**Problem description**
Which lines of the entries below include "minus"? List them all.

Source data
=-=-=
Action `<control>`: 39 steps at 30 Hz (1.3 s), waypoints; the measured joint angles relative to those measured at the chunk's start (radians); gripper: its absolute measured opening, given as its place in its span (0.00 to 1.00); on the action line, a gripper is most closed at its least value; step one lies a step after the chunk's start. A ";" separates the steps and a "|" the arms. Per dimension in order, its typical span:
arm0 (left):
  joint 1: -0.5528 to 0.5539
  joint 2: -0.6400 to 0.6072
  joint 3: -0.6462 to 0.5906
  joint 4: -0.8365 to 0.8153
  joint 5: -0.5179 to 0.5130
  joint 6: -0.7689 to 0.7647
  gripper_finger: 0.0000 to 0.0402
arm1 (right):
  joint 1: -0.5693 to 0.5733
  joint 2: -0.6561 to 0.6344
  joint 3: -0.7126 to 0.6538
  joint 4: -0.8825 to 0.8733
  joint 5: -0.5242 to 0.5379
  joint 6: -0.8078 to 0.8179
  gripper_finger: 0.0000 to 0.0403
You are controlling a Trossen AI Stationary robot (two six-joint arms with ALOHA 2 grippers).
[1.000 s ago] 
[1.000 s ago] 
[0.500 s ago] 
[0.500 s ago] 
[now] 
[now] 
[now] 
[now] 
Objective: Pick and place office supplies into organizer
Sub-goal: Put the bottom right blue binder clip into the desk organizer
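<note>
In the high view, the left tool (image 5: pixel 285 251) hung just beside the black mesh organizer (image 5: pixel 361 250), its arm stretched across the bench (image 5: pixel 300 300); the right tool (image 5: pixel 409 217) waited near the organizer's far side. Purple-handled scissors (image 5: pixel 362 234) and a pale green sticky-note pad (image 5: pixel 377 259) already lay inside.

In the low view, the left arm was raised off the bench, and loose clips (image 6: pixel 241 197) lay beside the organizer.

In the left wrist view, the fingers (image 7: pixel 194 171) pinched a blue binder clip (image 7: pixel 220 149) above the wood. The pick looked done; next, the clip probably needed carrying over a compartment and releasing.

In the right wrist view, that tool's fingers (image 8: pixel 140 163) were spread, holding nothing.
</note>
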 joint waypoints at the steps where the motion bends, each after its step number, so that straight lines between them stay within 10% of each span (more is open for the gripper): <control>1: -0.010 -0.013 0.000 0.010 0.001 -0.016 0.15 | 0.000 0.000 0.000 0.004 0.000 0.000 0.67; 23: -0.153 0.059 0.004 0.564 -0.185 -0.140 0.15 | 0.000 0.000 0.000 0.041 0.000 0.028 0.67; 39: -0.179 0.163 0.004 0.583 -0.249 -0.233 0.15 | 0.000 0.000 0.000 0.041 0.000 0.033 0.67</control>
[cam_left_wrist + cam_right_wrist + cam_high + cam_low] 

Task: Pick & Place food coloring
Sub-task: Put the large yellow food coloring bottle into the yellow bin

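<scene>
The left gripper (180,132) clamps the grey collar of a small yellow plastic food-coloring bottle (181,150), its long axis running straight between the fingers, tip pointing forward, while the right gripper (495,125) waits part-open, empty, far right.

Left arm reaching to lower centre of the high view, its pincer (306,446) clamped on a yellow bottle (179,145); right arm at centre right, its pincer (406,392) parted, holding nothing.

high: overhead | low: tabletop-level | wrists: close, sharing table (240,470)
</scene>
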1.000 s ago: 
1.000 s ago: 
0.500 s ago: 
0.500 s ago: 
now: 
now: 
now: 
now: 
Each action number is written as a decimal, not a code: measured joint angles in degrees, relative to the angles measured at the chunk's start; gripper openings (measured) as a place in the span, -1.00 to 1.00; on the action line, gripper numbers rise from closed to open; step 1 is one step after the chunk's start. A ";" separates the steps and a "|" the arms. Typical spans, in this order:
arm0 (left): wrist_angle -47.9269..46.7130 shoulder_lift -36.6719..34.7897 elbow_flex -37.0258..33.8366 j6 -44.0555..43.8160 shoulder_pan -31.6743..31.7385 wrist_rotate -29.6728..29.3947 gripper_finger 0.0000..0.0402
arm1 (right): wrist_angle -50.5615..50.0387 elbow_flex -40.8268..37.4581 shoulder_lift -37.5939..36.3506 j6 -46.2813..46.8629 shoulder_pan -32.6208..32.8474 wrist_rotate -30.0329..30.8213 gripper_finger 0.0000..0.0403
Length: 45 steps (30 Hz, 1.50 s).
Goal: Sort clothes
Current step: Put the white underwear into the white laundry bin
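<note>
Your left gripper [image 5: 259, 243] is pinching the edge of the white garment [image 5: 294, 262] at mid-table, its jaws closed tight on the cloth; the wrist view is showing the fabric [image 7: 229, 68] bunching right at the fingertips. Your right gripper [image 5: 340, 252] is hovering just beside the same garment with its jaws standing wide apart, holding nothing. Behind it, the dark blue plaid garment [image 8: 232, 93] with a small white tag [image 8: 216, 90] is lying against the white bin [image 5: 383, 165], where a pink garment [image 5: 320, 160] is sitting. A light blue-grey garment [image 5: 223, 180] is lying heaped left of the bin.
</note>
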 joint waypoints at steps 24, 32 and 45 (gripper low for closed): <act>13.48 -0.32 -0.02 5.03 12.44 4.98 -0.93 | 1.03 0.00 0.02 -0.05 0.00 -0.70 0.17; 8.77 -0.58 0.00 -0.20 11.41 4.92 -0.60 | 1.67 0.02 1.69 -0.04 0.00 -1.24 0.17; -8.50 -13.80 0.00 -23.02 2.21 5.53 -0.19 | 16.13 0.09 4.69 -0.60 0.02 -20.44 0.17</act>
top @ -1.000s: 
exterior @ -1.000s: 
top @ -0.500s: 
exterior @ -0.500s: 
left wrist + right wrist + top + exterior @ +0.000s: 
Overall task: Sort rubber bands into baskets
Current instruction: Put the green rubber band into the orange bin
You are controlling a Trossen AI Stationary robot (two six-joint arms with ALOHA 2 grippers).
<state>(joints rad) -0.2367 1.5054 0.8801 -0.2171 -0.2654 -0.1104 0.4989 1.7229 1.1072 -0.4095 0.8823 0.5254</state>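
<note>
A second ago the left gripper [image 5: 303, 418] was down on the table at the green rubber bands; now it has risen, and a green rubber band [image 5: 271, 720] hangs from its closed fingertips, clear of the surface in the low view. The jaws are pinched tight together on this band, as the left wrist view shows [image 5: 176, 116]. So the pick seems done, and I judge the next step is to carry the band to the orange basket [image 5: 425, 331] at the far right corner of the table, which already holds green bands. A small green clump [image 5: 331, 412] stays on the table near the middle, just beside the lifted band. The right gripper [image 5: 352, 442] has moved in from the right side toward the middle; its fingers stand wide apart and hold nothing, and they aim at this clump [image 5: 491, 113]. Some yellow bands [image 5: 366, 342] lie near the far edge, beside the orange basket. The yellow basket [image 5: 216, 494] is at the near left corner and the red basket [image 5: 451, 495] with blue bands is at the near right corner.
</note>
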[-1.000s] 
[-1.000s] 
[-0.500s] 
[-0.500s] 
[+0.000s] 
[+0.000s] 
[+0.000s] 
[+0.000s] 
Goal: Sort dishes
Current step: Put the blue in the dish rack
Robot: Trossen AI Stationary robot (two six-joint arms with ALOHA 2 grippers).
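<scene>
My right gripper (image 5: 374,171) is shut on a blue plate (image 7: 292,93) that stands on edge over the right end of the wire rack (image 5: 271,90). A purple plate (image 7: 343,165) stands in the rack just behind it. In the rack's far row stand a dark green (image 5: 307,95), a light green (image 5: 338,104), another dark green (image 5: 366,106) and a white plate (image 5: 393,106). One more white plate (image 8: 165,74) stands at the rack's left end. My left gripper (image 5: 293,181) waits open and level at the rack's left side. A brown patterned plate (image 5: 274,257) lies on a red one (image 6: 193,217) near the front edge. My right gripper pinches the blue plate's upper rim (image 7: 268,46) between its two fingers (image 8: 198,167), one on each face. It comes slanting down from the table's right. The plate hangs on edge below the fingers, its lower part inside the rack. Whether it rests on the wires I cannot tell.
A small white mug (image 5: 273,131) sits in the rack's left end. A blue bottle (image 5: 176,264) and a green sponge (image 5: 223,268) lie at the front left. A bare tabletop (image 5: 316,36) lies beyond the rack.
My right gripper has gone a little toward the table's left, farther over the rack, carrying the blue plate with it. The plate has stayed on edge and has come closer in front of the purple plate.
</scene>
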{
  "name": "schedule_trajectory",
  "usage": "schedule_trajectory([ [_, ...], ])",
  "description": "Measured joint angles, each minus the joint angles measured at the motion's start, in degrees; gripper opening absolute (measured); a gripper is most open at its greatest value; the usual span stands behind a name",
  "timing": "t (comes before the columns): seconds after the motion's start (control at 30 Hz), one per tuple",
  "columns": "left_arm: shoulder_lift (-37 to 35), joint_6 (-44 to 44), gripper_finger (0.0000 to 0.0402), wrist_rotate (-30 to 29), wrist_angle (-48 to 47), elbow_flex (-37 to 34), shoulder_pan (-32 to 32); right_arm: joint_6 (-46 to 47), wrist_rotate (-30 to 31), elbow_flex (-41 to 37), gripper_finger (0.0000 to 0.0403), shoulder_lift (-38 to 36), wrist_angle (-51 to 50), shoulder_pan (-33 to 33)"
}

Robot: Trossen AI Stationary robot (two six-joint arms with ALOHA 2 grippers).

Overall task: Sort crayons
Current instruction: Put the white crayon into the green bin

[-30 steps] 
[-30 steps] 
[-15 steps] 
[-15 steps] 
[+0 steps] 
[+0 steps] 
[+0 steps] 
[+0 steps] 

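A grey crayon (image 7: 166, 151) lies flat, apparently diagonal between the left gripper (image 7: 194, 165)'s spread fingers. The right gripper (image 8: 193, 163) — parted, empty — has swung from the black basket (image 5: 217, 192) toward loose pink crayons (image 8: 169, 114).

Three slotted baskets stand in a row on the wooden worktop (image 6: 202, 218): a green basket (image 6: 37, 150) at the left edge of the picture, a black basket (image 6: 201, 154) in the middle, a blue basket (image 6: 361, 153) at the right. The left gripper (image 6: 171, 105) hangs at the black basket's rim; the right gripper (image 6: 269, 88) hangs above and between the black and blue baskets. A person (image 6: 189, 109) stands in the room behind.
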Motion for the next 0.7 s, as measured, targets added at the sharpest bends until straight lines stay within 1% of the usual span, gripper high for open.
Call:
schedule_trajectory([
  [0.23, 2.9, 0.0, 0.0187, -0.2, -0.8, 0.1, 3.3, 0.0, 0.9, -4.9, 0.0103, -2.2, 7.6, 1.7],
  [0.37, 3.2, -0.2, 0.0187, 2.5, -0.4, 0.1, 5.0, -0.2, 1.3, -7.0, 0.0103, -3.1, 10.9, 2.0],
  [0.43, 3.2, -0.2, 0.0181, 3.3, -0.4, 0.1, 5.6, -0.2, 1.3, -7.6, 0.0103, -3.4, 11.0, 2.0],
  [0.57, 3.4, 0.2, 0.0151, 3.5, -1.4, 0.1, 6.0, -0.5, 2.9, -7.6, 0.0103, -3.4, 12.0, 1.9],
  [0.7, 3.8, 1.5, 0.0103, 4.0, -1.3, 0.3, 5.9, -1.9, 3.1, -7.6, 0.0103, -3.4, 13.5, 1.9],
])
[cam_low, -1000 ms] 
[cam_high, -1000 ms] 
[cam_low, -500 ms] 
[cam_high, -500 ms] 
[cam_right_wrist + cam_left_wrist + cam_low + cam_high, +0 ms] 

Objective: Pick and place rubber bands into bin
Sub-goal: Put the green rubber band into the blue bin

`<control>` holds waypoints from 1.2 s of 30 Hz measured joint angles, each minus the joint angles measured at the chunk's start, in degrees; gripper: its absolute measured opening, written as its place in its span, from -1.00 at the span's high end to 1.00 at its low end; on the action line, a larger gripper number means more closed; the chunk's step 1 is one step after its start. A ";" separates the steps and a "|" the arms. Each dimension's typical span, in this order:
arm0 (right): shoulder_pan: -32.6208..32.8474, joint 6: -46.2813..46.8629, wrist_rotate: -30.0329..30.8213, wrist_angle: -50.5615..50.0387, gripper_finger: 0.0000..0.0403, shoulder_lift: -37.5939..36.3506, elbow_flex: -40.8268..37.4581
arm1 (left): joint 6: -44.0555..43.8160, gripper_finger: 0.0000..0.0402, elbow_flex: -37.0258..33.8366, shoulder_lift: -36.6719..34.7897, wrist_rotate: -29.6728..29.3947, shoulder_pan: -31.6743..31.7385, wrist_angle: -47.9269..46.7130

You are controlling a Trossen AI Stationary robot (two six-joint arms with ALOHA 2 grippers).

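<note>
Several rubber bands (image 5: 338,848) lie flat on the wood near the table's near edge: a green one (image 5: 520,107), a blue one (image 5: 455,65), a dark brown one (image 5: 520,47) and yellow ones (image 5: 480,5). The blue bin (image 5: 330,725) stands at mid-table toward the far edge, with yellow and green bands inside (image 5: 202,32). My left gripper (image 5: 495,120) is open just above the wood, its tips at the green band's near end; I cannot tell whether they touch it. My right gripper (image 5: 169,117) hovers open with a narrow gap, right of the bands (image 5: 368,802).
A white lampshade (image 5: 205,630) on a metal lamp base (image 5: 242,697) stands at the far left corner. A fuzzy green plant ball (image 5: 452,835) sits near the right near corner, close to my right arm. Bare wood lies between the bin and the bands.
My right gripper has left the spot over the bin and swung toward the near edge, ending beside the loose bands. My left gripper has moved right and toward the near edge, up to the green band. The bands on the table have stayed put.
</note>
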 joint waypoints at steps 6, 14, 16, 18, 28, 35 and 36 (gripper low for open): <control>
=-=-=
**Solved exercise**
  "description": "Measured joint angles, each minus the joint angles measured at the motion's start, in degrees; gripper opening absolute (measured); a gripper is most open at its greatest value; the usual span stands behind a name",
`<control>` holds waypoints from 1.2 s of 30 Hz measured joint angles, each minus the joint angles measured at the chunk's start, in degrees; gripper: its absolute measured opening, written as its place in its span, from -1.00 at the span's high end to 1.00 at its low end; on the action line, a larger gripper number means more closed; the chunk's step 1 is one step after its start. A ";" separates the steps and a "|" the arms. Each dimension's typical span, in this order:

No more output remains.